Activity:
Each line of the records that holds the word "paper" should be copied out.

Information supplied:
——————

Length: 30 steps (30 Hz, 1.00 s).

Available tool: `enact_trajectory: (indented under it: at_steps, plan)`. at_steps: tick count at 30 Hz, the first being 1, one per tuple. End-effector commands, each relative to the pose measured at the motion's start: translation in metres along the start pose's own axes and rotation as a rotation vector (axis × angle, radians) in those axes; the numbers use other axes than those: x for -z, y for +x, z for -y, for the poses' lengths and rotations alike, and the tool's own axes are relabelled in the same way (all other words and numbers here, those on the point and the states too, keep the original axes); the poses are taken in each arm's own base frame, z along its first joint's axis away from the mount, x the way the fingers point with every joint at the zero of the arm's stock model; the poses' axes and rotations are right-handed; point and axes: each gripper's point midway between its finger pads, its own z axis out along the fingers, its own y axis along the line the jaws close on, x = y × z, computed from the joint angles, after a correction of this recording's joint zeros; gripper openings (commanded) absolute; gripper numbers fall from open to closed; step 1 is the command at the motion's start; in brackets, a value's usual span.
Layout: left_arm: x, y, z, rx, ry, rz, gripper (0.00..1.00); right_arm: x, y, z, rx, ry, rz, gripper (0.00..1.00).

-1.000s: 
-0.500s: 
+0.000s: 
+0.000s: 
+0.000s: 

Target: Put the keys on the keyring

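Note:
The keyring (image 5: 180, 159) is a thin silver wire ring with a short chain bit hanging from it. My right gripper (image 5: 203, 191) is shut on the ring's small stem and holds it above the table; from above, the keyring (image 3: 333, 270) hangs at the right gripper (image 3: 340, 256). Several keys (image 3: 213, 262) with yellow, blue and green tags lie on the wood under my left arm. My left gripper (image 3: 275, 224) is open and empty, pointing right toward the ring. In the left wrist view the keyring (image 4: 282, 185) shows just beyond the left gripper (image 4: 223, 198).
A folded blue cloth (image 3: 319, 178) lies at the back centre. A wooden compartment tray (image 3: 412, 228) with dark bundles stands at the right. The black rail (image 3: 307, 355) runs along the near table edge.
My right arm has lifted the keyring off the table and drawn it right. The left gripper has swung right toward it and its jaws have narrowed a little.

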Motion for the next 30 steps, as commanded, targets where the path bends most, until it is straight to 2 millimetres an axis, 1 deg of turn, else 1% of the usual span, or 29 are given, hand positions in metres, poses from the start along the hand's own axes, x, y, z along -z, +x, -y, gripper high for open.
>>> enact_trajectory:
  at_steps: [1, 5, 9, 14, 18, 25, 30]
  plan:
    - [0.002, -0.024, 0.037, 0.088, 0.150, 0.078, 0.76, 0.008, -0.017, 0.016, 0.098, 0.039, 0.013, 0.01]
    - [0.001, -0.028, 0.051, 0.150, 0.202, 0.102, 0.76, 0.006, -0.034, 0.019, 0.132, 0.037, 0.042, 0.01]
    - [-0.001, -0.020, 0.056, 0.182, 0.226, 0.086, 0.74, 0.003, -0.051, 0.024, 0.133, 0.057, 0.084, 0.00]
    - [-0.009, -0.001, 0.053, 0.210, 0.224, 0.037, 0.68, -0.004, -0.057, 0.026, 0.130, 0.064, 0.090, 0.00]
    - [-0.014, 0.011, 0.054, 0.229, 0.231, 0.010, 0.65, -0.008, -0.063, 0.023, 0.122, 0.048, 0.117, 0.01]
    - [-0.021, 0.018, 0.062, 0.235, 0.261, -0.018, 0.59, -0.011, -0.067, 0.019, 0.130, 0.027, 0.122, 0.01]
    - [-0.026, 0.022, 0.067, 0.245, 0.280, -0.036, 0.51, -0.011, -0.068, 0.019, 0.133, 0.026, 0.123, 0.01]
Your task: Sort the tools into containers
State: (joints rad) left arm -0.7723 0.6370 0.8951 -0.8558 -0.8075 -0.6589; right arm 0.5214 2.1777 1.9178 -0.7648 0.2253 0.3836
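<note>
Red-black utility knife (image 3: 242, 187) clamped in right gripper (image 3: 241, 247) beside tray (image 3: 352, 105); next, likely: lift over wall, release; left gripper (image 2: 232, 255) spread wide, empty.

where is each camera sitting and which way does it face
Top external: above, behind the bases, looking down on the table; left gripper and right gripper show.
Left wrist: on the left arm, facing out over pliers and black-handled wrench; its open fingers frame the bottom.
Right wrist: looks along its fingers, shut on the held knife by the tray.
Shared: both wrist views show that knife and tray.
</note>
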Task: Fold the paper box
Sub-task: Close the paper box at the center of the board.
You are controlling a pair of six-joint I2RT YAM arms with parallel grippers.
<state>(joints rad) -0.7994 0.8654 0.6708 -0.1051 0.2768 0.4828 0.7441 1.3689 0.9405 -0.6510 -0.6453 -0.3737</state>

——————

Your solution:
Task: Fold the paper box
Sub-task: Close the paper box at the center of the board.

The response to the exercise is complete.